◆ Work task ◆
Starting at the line that contains "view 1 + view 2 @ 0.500", retype each line to the end of the listing below. Include both ends, but not the pictures.

(Data)

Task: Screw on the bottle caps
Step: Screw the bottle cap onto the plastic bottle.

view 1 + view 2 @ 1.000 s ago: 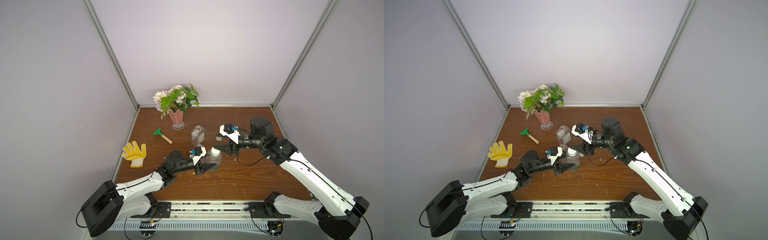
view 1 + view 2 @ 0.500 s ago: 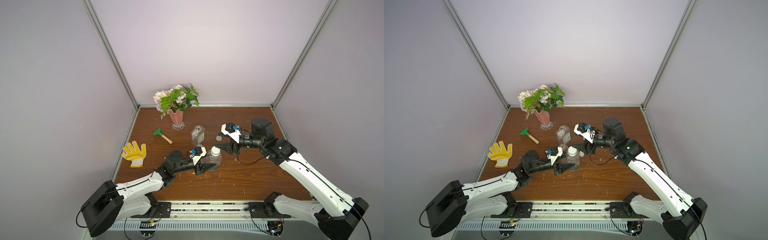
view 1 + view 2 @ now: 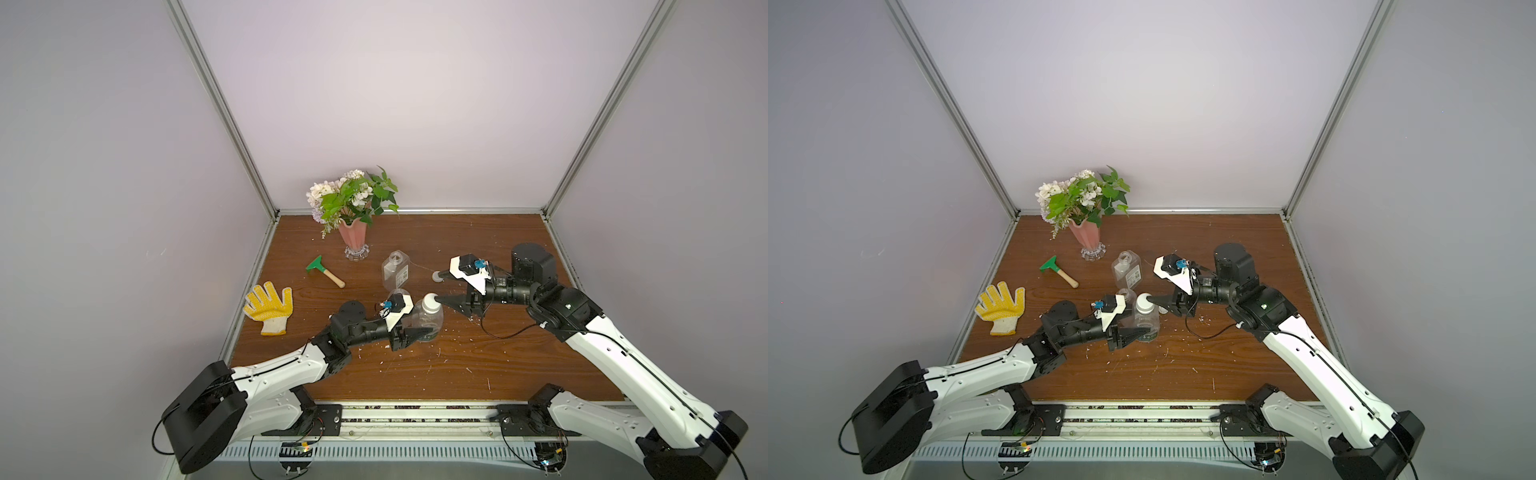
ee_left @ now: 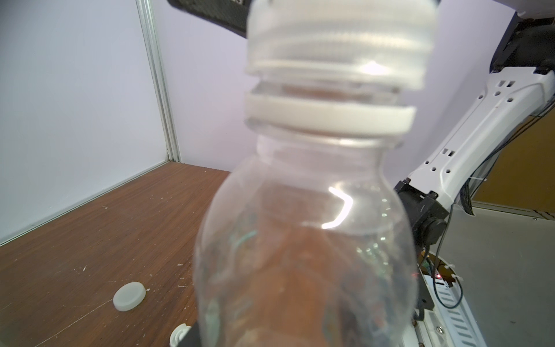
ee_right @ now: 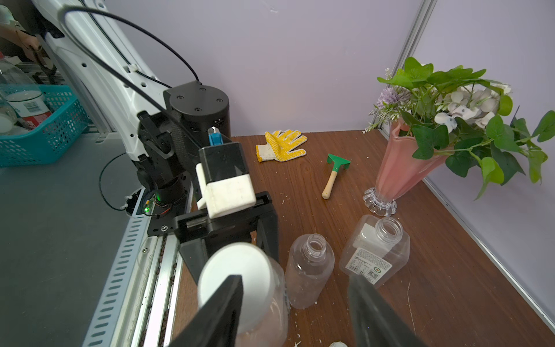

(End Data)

◆ Answer for this exercise ◆
view 1 + view 2 @ 0.500 s ago: 
view 1 + view 2 @ now: 
ee_left @ now: 
ee_right @ now: 

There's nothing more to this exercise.